— What this task involves —
Only the lines below from the one that contains "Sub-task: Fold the" through the one that contains "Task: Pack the" should appear in your answer, exact and without pictures.

Source records:
[Start of Attachment]
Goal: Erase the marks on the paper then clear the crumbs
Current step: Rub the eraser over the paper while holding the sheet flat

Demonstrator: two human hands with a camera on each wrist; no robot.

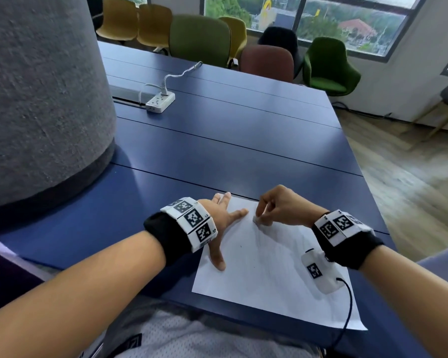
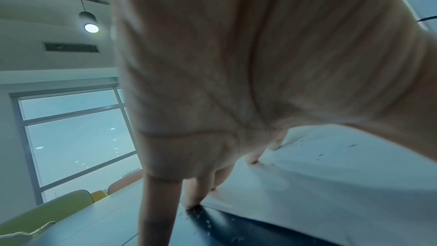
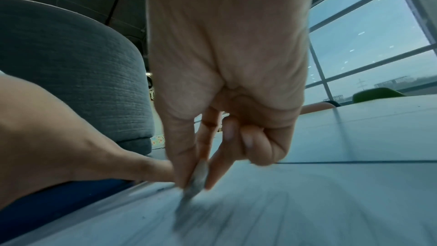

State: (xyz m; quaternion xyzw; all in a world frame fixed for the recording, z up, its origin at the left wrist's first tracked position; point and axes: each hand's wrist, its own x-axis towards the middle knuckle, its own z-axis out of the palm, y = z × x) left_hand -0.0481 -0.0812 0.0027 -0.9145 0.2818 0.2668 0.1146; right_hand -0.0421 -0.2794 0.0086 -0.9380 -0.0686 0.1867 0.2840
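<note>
A white sheet of paper (image 1: 269, 270) lies on the blue table (image 1: 217, 140) near its front edge, with faint pencil marks (image 1: 267, 236) across it. My left hand (image 1: 221, 223) lies flat with fingers spread, pressing the sheet's far left corner. My right hand (image 1: 263, 215) pinches a small grey-smudged eraser (image 3: 196, 180) between thumb and fingers, its tip on the paper near the far edge. In the left wrist view, dark eraser crumbs (image 2: 319, 152) dot the paper (image 2: 331, 184), and more crumbs (image 2: 205, 222) lie on the table beside my fingers (image 2: 196, 194).
A large grey fabric-covered column (image 1: 42, 99) stands on the table's left. A white power strip (image 1: 161, 100) with a cable sits far back. Chairs (image 1: 199, 40) line the far side. The table's right edge (image 1: 365, 161) drops to a wooden floor.
</note>
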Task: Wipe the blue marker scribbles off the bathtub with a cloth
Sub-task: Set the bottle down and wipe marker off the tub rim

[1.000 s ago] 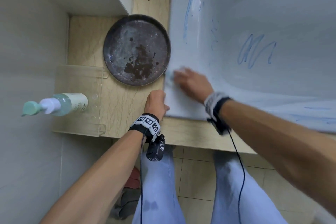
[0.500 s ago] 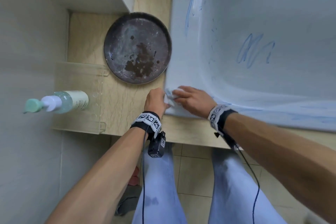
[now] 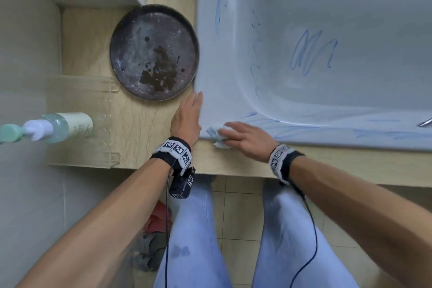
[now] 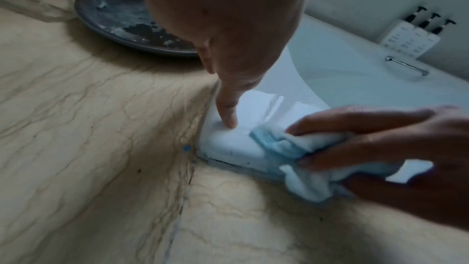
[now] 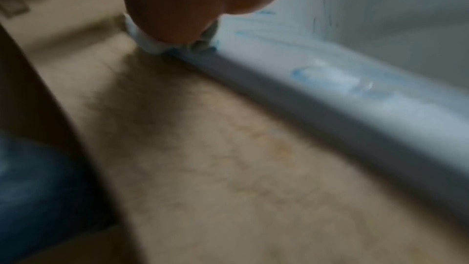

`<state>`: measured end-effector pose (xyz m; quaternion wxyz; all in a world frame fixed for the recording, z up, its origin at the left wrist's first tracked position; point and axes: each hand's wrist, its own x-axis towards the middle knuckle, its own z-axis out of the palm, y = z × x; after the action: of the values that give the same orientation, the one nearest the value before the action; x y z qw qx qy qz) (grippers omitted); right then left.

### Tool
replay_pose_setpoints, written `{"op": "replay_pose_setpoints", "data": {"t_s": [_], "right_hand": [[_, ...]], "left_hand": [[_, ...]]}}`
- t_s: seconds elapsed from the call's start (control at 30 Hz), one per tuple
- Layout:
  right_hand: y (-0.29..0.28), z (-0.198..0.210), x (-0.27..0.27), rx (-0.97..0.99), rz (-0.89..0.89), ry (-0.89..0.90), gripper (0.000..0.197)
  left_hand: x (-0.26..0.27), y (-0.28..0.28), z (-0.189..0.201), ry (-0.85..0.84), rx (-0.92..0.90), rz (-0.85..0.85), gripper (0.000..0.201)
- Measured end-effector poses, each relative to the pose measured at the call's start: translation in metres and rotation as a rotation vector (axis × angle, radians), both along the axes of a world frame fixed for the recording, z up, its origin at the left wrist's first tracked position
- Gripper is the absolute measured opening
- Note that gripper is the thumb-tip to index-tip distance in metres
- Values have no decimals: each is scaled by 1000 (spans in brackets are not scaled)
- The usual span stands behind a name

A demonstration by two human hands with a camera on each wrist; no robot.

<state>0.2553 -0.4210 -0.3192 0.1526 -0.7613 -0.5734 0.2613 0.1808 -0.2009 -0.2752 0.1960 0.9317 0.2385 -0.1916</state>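
Note:
The white bathtub [image 3: 350,105] carries blue marker scribbles [image 3: 311,54] on its inner wall, a long stroke [image 3: 219,2] on the left rim, and smeared lines [image 3: 264,121] along the near rim. My right hand [image 3: 243,135] holds a bunched white-and-blue cloth [image 3: 216,137] and presses it on the tub's near-left corner. In the left wrist view the cloth [image 4: 291,148] sits between the right hand's fingers [image 4: 360,121] and thumb. My left hand [image 3: 187,117] lies flat along the tub's left edge, fingers straight, one fingertip [image 4: 228,115] touching the rim. The right wrist view is blurred, showing the cloth [image 5: 152,43] under the hand.
A dirty dark round plate [image 3: 154,54] sits on the beige marble ledge [image 3: 140,128] left of the tub. A pump bottle [image 3: 58,127] lies on a clear shelf [image 3: 109,159]. A metal handle [image 4: 406,65] and three pump bottles [image 4: 411,37] stand at the tub's far side. Rags [image 3: 152,245] lie on the floor.
My right hand slid the cloth from up the left rim down to the near corner. My left hand uncurled from a fist and stretched forward along the tub's edge.

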Motion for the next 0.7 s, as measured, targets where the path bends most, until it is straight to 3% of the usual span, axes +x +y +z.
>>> {"op": "replay_pose_setpoints", "data": {"t_s": [0.07, 0.13, 0.2, 0.27, 0.4, 0.47, 0.53, 0.6, 0.7], "right_hand": [[5, 5, 33, 55, -44, -43, 54], [16, 16, 66, 145, -272, -128, 38], [14, 20, 75, 111, -438, -117, 24], [3, 15, 57, 79, -373, -87, 34], [-32, 24, 13, 7, -12, 50, 48], [-40, 25, 31, 72, 72, 31, 51], [-45, 23, 57, 116, 139, -41, 38], [-49, 12, 74, 204, 6, -138, 32], [-53, 7, 66, 211, -354, -127, 22]], "left_hand": [[5, 2, 1, 9, -1, -99, 106], [11, 3, 2, 74, -6, -166, 110], [16, 2, 6, 136, 29, -212, 113], [21, 0, 9, 170, 71, -241, 114], [21, -13, 17, 207, 93, -220, 113], [21, -25, 16, 213, 101, -207, 110], [20, -38, 14, 225, 122, -158, 108], [21, -47, 12, 249, 136, -112, 109], [17, -59, 9, 255, 127, -47, 109]]}}
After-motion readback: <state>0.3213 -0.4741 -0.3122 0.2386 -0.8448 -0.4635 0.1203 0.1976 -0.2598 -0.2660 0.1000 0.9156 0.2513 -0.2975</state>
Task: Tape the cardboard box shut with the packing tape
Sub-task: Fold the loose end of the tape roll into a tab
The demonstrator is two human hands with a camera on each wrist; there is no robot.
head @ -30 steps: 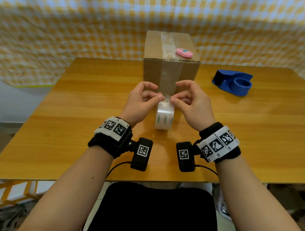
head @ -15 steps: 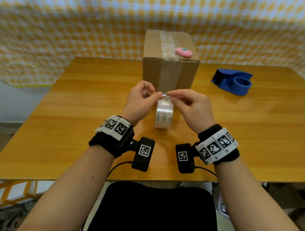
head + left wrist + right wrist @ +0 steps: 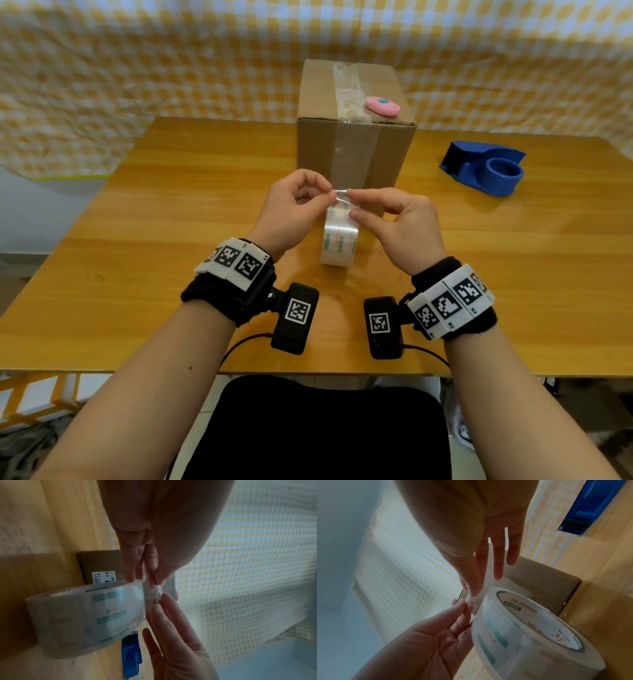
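Observation:
The closed cardboard box (image 3: 356,150) stands at the back middle of the wooden table (image 3: 171,222), with clear tape along its top seam. In front of it a roll of clear packing tape (image 3: 339,240) stands on edge below my hands; whether it rests on the table is unclear. My left hand (image 3: 330,197) and right hand (image 3: 351,202) meet above the roll, each pinching the short loose tape end (image 3: 342,192). The left wrist view shows the roll (image 3: 85,622) and the left hand (image 3: 154,585) pinching the tape end. In the right wrist view the right hand (image 3: 472,593) pinches it above the roll (image 3: 530,635).
A pink oval object (image 3: 382,106) lies on top of the box. A blue tape dispenser (image 3: 486,168) sits on the table to the right. A yellow checked cloth (image 3: 171,68) hangs behind the table.
Both hands have stayed at the tape end and risen slightly. The right hand's fingers have flattened onto the end, and a little more tape is peeled off the roll.

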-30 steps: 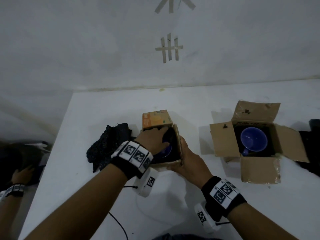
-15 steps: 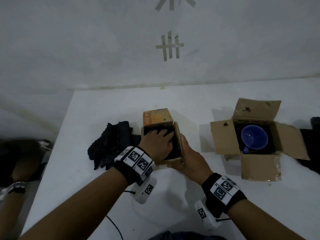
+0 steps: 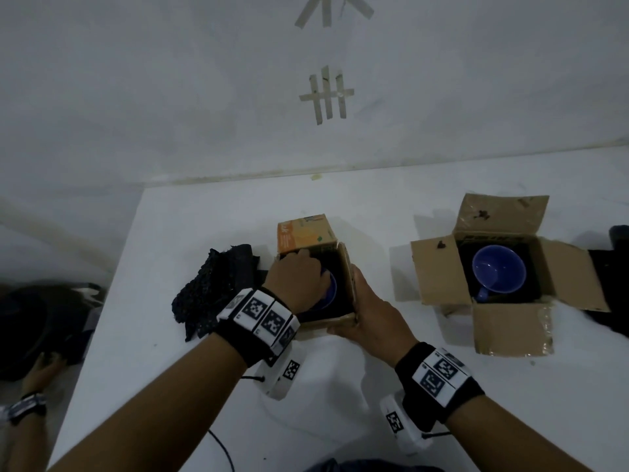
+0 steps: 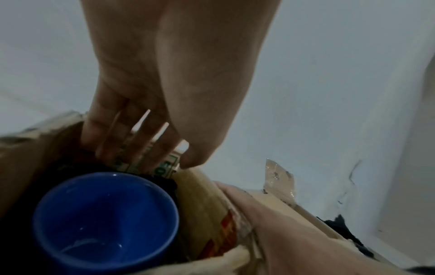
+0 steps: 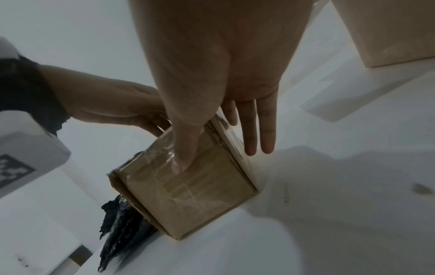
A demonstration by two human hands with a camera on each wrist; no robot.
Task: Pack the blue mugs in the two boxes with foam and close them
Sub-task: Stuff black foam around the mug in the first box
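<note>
A small cardboard box with an orange flap stands mid-table and holds a blue mug in black foam. My left hand reaches into it; in the left wrist view its straight fingers push down between the mug and the far wall. My right hand braces the box's near right corner, thumb flat on the near face, fingers straight along the raised right flap. A second box stands open at the right with a blue mug in foam.
A loose black foam piece lies just left of the small box. Dark material lies at the table's right edge. Another person's hand is low at the left, beyond the table's left edge. A cable runs near the front.
Half a second ago my left hand lay flat over the box's mouth, hiding the mug. It has since pushed down at the far left of the box, and the mug shows again. The right hand stayed.
</note>
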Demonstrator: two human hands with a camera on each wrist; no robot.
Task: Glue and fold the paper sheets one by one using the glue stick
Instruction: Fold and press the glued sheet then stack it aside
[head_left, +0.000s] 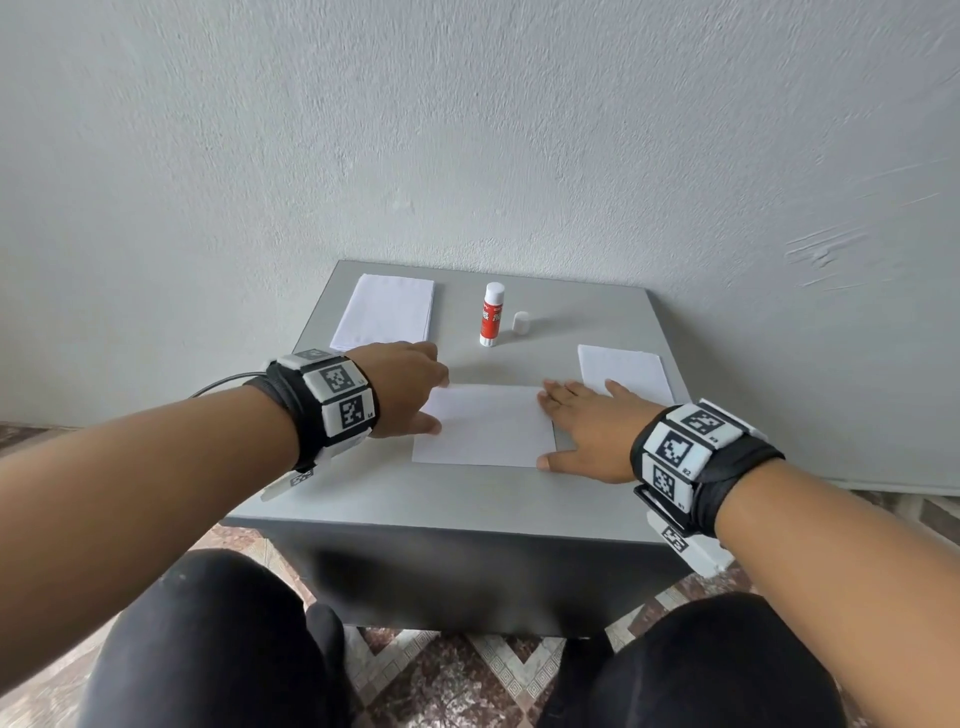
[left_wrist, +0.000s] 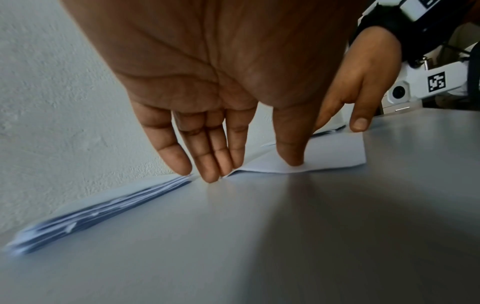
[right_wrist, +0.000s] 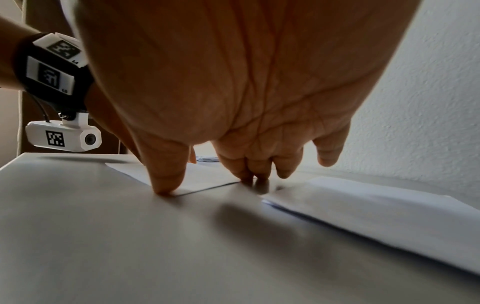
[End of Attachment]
— Task result —
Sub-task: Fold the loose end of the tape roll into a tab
The demonstrator is two human hands with a camera on each wrist; there is no robot.
head @ -30 steps: 
head @ -15 steps: 
head + left wrist + right wrist @ +0 steps: 
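Observation:
The closed cardboard box (image 3: 356,150) stands at the back middle of the wooden table (image 3: 171,222), with clear tape along its top seam. In front of it a roll of clear packing tape (image 3: 339,240) stands on edge below my hands; whether it rests on the table is unclear. My left hand (image 3: 330,197) and right hand (image 3: 351,202) meet above the roll, each pinching the short loose tape end (image 3: 342,192). The left wrist view shows the roll (image 3: 85,622) and the left hand (image 3: 154,585) pinching the tape end. In the right wrist view the right hand (image 3: 472,593) pinches it above the roll (image 3: 530,635).
A pink oval object (image 3: 382,106) lies on top of the box. A blue tape dispenser (image 3: 486,168) sits on the table to the right. A yellow checked cloth (image 3: 171,68) hangs behind the table.
Both hands have stayed at the tape end and risen slightly. The right hand's fingers have flattened onto the end, and a little more tape is peeled off the roll.
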
-30 steps: 
-15 steps: 
+0 steps: 
+0 steps: 
+0 steps: 
A demonstration by two human hands with a camera on each wrist; no robot.
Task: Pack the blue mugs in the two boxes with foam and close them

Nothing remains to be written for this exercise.